The piano keyboard’s distinctive pattern of white and black keys is, when you think about it, a little strange. The black keys nestle between the white keys in alternating groups of two and three. Why?
Of course the answer is familiar to most musicians: the black keys represent the accidentals, the sharp and flat notes between the notes – C, D, E, F, G, A, B – of the C-Major scale.
Yet this raises another question. Why C-Major? The white keys represent the notes represented by the unadorned letters A through G, but why are those the notes of C-Major and not, say, A-Major? Wouldn’t it be more convenient not to be starting with C all the time? (The “home” key on a piano is “middle C” – why not “middle A”?)
Ah, but C-Major is also A-minor, which does start with A. That’s a little clearer, but aren’t Major scales more important, more basic, than minor?
No, not really.

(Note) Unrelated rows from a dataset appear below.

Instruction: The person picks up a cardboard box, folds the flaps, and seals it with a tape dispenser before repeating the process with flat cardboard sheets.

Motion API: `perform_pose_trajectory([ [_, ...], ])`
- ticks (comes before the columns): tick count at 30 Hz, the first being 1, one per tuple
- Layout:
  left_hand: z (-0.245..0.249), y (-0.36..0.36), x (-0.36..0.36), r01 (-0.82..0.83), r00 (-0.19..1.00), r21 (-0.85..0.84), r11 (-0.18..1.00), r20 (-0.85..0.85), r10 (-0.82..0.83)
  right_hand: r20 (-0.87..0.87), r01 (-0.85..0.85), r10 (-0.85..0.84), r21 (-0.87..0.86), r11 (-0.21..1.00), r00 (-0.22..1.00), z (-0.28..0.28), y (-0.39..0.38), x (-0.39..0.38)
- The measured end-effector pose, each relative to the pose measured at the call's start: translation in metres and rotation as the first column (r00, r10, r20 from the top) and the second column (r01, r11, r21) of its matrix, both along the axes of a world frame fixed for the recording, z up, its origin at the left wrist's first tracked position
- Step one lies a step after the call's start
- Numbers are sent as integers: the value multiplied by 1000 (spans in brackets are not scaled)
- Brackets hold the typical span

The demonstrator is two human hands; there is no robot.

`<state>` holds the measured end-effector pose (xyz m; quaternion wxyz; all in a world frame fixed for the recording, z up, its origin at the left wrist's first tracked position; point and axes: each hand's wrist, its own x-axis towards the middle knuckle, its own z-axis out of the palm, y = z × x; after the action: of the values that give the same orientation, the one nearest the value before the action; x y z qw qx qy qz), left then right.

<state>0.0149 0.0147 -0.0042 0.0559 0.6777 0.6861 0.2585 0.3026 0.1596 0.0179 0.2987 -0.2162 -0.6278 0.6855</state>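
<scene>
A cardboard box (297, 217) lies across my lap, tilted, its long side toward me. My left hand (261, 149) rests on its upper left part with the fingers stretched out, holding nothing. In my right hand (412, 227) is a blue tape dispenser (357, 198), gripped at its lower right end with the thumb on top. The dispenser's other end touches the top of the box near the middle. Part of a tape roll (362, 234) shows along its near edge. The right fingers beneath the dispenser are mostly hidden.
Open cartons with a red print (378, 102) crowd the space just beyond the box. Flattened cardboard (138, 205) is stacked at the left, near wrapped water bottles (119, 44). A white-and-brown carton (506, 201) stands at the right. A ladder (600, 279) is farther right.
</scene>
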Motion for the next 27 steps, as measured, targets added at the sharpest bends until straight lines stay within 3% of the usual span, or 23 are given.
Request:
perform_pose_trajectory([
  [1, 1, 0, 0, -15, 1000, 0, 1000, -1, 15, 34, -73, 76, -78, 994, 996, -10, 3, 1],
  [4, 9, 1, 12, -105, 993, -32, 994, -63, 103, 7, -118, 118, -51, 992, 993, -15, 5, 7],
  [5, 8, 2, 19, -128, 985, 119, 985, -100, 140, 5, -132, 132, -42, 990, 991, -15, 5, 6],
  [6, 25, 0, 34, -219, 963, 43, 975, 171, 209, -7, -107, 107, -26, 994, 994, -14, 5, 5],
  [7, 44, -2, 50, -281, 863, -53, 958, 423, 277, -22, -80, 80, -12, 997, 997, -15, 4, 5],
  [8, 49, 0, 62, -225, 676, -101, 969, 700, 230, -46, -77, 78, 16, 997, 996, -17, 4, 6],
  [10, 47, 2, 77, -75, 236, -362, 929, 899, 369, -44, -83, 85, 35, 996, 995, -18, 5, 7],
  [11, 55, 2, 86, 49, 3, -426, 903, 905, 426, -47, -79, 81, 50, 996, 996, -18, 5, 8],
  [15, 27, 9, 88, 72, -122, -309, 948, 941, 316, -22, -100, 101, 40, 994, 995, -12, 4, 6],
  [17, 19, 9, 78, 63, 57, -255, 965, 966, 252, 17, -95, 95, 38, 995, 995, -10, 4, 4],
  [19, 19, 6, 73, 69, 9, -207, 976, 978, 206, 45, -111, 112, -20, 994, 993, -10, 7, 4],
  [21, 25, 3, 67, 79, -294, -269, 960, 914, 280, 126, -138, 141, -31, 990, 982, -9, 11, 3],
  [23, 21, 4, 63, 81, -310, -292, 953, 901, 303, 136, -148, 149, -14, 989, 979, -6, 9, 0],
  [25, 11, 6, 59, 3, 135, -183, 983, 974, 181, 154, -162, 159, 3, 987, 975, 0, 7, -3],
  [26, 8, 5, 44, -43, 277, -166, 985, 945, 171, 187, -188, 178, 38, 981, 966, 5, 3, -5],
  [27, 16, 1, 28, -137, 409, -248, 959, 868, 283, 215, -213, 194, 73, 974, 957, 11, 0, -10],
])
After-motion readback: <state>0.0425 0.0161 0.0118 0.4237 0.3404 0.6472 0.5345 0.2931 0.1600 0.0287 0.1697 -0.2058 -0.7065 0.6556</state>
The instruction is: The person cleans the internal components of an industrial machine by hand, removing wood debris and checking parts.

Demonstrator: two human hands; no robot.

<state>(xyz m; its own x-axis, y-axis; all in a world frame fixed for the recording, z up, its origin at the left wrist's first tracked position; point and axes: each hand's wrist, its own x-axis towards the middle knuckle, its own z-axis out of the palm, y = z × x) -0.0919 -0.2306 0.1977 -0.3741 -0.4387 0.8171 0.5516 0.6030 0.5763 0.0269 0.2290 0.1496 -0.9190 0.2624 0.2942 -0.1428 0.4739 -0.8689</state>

Major keys have just been very popular for hundreds of years, that’s all. Minor’s a close second; the other traditional modes are largely ignored…except by good musicians.
So why are they called “Major” and “minor”? That sounds prescriptive (or even proscriptive), and probably confuses the issue unduly. Personally, I think it would have been better to keep calling them Ionian and Aeolian modes.
Of course, music notation had a long and varied evolution – still ongoing – and all this stuff is pretty much arbitrary. The people who invented the Ionian scale weren’t the same people who decided, much later, that it should be emphasized over all the other modes. And those weren’t the same people who gave letter names to the notes – but not to all of them, just the notes of…not C-Major, presumably, but A-minor or whatever they were calling it at the time. (Hypodorian mode?)
After that choice was well established, putting all the simple note names like “A” on the white keys, with the “accidentals” on shorter keys between some of them, is a fairly straightforward choice. The piano (and the similar-looking harpsichord before it) could have been tuned so that any major or minor key falls on the white keys, or could have been built with a different arrangement of keys entirely. Indeed, chromatic keyboards and other types have been built, but – like the even stranger QWERTY keyboard for typewriters – the piano with C-Major/A-minor white keys is the style that caught on. (Though it was not uncommon at first for the colors to go the other way with the main keys black and the smaller ones white.)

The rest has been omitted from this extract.